In the data that follows, find each line containing "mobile" and copy it.

Records drawn from a dataset:
================================

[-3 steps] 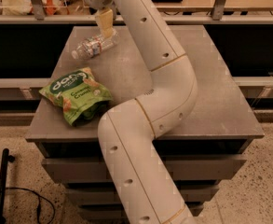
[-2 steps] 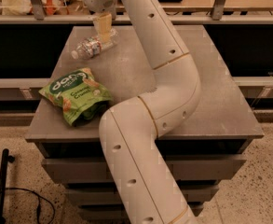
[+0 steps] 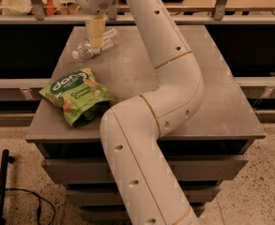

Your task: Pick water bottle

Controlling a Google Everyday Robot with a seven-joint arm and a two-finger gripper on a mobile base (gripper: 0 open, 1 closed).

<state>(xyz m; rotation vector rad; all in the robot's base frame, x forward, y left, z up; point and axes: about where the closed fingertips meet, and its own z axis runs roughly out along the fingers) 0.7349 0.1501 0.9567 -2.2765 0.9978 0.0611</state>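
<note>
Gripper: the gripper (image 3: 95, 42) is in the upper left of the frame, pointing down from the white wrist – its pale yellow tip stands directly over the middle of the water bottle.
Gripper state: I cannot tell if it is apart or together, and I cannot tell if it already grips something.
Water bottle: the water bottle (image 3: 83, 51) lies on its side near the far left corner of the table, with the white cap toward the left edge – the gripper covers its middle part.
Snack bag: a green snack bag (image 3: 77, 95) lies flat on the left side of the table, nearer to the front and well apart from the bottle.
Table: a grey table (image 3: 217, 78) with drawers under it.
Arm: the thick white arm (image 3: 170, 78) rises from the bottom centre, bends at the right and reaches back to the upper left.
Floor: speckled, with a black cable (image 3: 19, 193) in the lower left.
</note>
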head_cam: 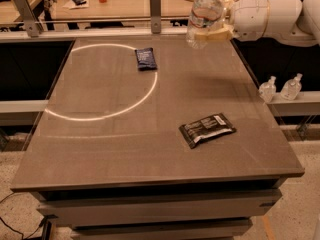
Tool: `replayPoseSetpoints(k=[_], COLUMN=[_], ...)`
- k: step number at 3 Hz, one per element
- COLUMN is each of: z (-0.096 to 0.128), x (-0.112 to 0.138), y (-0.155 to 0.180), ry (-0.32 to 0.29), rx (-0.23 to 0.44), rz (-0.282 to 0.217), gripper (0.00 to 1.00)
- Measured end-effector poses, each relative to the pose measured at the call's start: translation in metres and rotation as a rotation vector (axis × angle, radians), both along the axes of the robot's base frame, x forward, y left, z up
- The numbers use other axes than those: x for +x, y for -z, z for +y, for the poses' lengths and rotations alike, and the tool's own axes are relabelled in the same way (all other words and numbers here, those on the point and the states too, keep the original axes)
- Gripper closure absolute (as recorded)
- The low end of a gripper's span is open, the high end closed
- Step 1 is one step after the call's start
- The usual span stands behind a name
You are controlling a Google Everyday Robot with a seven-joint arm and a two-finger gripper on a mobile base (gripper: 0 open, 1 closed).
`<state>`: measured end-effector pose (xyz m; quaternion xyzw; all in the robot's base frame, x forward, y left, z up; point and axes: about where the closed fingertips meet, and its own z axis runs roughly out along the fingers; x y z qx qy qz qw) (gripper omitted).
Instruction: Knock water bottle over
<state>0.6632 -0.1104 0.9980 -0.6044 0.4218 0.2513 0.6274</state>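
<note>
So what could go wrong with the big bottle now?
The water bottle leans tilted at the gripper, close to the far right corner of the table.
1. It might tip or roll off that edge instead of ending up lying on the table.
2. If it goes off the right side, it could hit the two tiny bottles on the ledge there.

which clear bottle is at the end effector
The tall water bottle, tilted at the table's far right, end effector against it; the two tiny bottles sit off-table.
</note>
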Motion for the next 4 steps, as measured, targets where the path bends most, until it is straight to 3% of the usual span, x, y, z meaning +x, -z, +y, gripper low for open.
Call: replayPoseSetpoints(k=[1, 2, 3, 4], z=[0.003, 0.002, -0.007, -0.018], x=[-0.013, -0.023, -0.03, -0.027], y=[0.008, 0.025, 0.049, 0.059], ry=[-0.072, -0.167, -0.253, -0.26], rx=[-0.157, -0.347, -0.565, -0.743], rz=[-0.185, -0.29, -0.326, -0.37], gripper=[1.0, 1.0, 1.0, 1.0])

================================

● **WRITTEN ANSWER**:
Controlling a Google Everyday Robot with a seven-joint arm and a two-finger gripper on a mobile base (gripper: 0 open, 1 closed).
You are controlling a Google Everyday Robot with a seven-joint arm and a two-finger gripper on a mobile base (gripper: 0 open, 1 closed).

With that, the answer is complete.